WORK TO BE COMPLETED ::
Using the records below, write out again exactly the lines that begin at the line containing "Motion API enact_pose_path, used" and end at the line containing "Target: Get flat", and no other lines.

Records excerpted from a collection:
☆ ☆ ☆

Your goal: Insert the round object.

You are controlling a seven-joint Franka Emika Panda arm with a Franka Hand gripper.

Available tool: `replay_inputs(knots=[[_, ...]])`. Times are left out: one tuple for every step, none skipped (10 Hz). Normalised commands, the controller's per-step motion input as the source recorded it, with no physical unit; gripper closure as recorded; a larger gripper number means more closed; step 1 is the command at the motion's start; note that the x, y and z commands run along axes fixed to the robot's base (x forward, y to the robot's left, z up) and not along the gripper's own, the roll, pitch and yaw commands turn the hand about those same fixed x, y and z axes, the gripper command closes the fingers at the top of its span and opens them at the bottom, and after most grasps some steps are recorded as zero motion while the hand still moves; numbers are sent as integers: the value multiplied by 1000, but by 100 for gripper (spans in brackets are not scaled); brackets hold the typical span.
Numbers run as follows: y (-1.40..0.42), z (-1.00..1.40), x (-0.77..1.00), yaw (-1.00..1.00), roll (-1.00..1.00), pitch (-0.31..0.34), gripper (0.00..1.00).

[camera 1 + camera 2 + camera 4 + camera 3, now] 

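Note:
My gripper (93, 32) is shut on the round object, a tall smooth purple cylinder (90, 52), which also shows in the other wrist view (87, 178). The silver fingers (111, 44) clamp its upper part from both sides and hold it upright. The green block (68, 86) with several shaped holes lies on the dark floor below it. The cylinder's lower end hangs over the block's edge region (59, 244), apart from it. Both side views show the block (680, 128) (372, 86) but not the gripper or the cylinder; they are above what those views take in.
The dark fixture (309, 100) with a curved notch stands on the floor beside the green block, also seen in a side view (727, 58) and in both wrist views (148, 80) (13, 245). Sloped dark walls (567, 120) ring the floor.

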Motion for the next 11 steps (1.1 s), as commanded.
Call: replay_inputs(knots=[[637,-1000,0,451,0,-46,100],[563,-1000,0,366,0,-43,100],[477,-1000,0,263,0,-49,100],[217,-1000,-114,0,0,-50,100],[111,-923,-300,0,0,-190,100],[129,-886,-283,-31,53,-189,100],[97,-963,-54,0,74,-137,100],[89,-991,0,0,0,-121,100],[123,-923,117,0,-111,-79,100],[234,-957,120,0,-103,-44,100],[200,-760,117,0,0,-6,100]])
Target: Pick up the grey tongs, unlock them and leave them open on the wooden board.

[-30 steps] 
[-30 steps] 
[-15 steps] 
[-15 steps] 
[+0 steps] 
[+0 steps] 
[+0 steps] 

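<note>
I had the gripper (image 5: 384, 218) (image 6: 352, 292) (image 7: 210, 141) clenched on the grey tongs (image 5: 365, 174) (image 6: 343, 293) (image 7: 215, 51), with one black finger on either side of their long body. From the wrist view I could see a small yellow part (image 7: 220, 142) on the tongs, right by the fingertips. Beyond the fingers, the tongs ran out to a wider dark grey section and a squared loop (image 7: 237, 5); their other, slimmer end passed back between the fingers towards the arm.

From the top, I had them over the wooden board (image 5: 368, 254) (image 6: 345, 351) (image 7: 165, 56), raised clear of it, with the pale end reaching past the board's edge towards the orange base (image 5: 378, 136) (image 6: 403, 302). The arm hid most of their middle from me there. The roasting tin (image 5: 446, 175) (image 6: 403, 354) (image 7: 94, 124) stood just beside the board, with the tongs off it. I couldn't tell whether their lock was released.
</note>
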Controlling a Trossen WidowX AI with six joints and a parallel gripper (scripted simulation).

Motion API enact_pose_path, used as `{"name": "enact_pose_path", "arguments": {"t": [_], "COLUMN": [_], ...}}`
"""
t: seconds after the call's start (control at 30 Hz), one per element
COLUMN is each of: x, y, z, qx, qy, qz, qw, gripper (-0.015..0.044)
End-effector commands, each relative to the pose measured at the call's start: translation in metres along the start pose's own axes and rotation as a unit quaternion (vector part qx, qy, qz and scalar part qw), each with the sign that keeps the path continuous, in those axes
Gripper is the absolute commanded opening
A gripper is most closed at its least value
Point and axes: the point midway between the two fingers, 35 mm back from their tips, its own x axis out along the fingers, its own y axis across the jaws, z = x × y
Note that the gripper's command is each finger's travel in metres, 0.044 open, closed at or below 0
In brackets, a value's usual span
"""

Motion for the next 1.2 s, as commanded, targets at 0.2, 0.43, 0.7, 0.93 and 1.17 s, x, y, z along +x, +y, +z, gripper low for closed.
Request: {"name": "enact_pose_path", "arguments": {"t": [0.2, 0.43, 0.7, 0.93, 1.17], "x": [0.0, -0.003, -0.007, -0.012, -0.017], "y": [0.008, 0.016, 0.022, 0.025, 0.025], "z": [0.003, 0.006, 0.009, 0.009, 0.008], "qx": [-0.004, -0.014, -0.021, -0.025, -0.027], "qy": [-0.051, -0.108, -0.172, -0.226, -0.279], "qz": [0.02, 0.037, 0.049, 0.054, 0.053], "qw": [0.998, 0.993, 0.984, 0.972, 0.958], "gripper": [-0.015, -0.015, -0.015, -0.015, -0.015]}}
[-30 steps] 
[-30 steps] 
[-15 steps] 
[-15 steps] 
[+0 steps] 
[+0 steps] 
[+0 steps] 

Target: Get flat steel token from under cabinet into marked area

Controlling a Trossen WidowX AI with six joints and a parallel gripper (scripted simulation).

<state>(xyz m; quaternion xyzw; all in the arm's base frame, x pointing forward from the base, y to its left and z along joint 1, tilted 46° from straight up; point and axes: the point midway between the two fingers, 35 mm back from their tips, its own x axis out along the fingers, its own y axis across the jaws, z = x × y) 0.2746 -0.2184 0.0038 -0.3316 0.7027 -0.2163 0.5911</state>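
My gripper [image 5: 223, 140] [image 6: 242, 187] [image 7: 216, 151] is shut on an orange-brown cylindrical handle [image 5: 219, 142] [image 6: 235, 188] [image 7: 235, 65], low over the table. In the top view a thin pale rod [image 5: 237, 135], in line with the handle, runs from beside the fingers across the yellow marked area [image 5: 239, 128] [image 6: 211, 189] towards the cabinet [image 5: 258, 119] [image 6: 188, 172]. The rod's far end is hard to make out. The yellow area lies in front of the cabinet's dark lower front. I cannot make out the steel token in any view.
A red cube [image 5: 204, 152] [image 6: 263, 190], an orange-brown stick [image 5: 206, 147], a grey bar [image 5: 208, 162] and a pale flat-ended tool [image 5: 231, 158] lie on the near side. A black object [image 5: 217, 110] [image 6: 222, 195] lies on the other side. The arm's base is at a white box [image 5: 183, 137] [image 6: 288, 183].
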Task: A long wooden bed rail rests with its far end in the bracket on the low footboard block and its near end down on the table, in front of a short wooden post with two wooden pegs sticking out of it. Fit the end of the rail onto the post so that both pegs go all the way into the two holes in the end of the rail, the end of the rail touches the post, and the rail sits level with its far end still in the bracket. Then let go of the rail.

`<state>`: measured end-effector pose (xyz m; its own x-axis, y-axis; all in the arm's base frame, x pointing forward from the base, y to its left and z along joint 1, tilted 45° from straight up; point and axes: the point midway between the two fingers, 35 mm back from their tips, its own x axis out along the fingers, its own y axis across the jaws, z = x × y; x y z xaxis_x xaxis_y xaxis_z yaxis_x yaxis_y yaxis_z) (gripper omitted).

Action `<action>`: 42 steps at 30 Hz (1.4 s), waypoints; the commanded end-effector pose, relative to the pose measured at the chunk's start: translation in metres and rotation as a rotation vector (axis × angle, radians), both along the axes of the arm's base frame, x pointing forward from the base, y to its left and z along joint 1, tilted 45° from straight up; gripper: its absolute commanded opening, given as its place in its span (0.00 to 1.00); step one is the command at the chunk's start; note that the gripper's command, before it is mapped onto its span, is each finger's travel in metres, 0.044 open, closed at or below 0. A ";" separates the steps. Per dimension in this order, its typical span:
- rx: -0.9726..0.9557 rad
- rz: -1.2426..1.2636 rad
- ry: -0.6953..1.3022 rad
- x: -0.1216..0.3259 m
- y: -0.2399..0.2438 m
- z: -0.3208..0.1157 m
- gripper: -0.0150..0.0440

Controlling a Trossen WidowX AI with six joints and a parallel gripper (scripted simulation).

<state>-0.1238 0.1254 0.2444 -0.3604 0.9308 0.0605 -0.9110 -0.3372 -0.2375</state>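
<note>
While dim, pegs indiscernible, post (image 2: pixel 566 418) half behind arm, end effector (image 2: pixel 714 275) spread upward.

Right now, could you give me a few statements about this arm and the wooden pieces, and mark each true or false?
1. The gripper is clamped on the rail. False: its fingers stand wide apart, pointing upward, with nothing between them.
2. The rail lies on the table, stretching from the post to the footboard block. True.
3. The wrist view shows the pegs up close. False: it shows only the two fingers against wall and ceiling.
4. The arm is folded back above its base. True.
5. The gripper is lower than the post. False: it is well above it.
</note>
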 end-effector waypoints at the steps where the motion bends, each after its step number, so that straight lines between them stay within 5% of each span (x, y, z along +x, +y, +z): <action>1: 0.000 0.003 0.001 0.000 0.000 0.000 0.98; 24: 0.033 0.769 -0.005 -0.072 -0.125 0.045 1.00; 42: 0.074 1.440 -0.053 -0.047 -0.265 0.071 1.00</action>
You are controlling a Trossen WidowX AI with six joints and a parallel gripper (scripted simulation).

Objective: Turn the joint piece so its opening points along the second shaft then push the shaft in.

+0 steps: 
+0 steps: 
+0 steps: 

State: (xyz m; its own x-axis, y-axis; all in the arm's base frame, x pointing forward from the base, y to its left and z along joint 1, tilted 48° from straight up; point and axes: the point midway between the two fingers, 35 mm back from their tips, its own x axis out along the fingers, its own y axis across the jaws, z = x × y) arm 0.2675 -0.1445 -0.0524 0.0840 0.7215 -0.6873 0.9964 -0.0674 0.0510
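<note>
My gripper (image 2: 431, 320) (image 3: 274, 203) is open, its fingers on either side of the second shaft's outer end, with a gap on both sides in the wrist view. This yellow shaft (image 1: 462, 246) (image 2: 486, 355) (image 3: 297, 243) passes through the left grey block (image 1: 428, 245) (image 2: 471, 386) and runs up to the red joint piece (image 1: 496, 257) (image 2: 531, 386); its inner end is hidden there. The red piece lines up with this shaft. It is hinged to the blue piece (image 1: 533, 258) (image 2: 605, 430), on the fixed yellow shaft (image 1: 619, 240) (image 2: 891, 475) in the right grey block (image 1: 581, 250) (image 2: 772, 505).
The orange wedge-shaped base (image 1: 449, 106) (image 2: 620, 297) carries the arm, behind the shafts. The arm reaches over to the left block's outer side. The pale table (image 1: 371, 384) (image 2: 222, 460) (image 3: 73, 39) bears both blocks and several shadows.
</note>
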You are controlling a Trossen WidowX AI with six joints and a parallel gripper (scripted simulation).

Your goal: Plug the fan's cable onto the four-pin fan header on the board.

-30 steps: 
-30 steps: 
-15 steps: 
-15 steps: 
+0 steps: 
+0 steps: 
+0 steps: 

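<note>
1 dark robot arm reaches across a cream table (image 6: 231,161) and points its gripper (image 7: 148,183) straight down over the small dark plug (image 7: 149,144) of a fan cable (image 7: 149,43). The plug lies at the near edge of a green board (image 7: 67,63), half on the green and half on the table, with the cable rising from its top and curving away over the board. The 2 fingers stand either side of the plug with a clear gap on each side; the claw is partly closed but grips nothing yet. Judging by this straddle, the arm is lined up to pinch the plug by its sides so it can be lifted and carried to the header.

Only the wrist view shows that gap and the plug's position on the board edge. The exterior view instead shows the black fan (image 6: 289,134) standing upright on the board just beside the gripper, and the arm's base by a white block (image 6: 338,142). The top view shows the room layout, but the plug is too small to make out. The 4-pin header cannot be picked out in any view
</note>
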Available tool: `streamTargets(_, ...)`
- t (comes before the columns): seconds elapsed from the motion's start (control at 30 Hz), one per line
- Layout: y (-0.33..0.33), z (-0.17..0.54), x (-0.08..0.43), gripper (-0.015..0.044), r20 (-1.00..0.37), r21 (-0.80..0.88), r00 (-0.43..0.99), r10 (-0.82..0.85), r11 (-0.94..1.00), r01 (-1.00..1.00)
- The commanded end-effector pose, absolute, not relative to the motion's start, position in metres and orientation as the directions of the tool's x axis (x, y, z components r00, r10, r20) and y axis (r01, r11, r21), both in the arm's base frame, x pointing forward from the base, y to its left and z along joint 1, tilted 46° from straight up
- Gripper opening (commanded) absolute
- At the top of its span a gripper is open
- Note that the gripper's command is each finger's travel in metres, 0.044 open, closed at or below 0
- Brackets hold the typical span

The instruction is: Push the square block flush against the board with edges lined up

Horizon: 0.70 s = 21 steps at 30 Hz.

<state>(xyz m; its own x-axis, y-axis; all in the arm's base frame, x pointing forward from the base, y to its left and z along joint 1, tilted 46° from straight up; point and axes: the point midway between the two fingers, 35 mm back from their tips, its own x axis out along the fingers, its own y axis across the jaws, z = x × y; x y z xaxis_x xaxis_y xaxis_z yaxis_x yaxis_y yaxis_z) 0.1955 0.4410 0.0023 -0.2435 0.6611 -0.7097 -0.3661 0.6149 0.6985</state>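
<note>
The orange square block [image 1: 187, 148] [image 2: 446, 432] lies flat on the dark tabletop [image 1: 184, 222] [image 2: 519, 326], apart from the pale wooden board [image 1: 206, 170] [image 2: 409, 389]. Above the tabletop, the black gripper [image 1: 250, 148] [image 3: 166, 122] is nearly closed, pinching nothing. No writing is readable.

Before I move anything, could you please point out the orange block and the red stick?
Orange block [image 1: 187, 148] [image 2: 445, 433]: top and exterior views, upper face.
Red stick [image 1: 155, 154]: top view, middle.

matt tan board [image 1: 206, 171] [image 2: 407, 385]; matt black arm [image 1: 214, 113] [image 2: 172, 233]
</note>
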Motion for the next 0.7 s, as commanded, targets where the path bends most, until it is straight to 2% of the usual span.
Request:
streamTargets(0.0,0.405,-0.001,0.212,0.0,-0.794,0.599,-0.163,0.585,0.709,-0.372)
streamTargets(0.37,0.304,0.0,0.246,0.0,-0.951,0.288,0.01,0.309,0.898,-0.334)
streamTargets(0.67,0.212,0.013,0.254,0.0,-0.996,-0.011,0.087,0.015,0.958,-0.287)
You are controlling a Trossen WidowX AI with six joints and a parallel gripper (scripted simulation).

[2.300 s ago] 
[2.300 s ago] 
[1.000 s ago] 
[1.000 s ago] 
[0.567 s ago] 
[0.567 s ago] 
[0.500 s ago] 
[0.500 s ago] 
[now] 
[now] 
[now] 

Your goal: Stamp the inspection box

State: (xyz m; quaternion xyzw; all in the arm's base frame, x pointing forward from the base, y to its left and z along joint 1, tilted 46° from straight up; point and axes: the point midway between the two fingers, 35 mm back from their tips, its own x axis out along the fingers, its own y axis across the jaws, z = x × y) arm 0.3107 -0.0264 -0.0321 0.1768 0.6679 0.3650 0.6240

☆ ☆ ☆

EXERCISE OUTPUT ::
Motion API enact_pose_path, used as `{"name": "enact_pose_path", "arguments": {"t": [_], "COLUMN": [_], ...}}`
"""
t: seconds after the call's start (control at 30 Hz), one per element
COLUMN is each of: x, y, z, qx, qy, qz, qw, gripper (-0.015..0.044)
End-effector commands, each relative to the pose measured at the call's start: translation in metres along the start pose's own axes and rotation as a unit quaternion (vector part qx, qy, qz and scalar part qw), each with the sign that keeps the path continuous, in those axes
Gripper is the absolute commanded opening
A gripper is most closed at its least value
Point and axes: the point midway between the two fingers, 35 mm back from their tips, its own x axis out along the fingers, its own y axis across the jaws, z = x × y
Note that the gripper's command is each finger's travel in metres, 0.044 open, closed at or below 0
In brackets, a value's usual span
"""

Motion for the next 1.2 s, as commanded, targets at 0.2, 0.43, 0.7, 0.93 and 1.17 s, x, y, z along +x, +y, +z, gripper low for closed.
Request: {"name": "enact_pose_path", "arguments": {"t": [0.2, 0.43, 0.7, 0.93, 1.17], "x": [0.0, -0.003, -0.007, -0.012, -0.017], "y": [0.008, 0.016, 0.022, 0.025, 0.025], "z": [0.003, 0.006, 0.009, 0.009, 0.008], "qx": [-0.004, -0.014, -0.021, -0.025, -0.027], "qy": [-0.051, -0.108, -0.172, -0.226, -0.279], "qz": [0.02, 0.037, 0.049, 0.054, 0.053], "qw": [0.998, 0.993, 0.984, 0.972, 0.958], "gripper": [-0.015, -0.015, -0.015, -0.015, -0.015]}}
[-30 steps] 
[-30 steps] 
[-15 steps] 
[-15 steps] 
[+0 steps] 
[+0 steps] 
[+0 steps] 

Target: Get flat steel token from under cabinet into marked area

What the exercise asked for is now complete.